Triple World Rallycross Champion Johan Kristoffersson fears the electric future of the category will not be sustainable without the increased support of manufacturers.
Manufacturer involvement played a big part in both of Kristoffersson’s World RX titles in 2017 and 2018, with Volkswagen providing quasi-factory support to the PSRX team.
Audi offered a similar program to help Mattias Ekström claim the 2016 title, while Peugeot teamed up with Team Hansen before pulling the plug at the end of 2018 along with Volkswagen.
As it stands, World RX will introduce electric cars in the top RX1 class in 2022, but Kristoffersson believes that gaining the support of manufacturers is key to ensuring its longevity.
“I think it is a good thing to go this way, even though there are pluses and minuses to it, but if you want the best drivers in [electric] rallycross, then you need manufacturers to be part of it too,” Kristoffersson told DirtFish.
“We need the infrastructure which draws the big drivers to the sport because if there is no budget and manufacturers within the sport, then there is no money to pay the drivers to come.
“That would mean going more or less back to family-run teams and the cars would be run completely differently and it will not be at the top level of world rallycross in my opinion.”
Austrian company Kreisel will offer electric conversion kits for current World RX Supercars for around $352,000, with a further $117,000 of support available on top.
Kristoffersson is worried that family-run teams like his own Kristoffersson Motorsport, which ran him to this year’s title, and Team Hansen may be priced out of electric rallycross if quasi-factory partnerships do not return.
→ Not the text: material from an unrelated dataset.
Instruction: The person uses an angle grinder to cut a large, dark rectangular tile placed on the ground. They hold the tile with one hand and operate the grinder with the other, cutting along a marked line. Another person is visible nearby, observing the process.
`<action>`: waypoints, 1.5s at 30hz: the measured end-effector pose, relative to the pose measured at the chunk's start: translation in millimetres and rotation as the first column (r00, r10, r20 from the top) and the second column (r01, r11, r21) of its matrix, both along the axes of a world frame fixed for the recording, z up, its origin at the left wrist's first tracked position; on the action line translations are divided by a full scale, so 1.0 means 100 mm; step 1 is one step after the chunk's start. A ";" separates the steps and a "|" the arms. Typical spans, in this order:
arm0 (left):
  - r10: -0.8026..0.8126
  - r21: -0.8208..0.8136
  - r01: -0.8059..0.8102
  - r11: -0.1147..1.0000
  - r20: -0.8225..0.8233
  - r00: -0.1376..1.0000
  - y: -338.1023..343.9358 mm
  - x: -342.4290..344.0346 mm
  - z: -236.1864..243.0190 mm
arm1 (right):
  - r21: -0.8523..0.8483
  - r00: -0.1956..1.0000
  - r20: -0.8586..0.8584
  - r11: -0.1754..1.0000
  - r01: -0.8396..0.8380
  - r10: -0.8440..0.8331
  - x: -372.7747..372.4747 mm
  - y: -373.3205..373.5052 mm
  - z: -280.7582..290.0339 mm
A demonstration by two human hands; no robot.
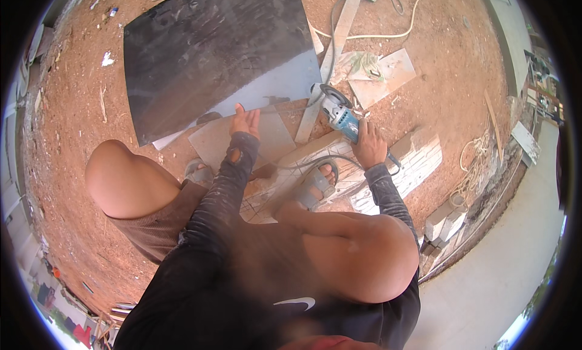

“It’s all about [manufacturers],” Kristoffersson added.
“To have the championship run as a world championship, it is impossible to do it without manufacturers.
“That’s what it takes to have rallycross at the highest level. Without them, for a team like us at KMS or Hansen, it would be impossible for us to run the cars without the support of the manufacturers, especially if it’s going to go electric.”
Despite the uncertainty over the eventual adoption of electric at the top level, Kristoffersson was impressed by the performance of the RX2e car, which he tested last month.
“As it’s still quite early [in the development of the RX2e car], they couldn’t give me the full power of the car but even so, I came into it quite quickly,” Kristoffersson explained.
“I started by just doing some turns and then did some laps and I didn’t really think about it being something different to what I normally drive.
“The only difference between the RX2e and a regular RX2 is the regeneration of the energy. You can bias it differently from front to rear, so you can play with that a bit more.
“The weight distribution is also a bit different too, the normal RX2 is like a Porsche with the weight at the rear. The RX2e is more like 50/50 and the supercar is more 60/40 front to rear. It’s different but you just have to adapt.”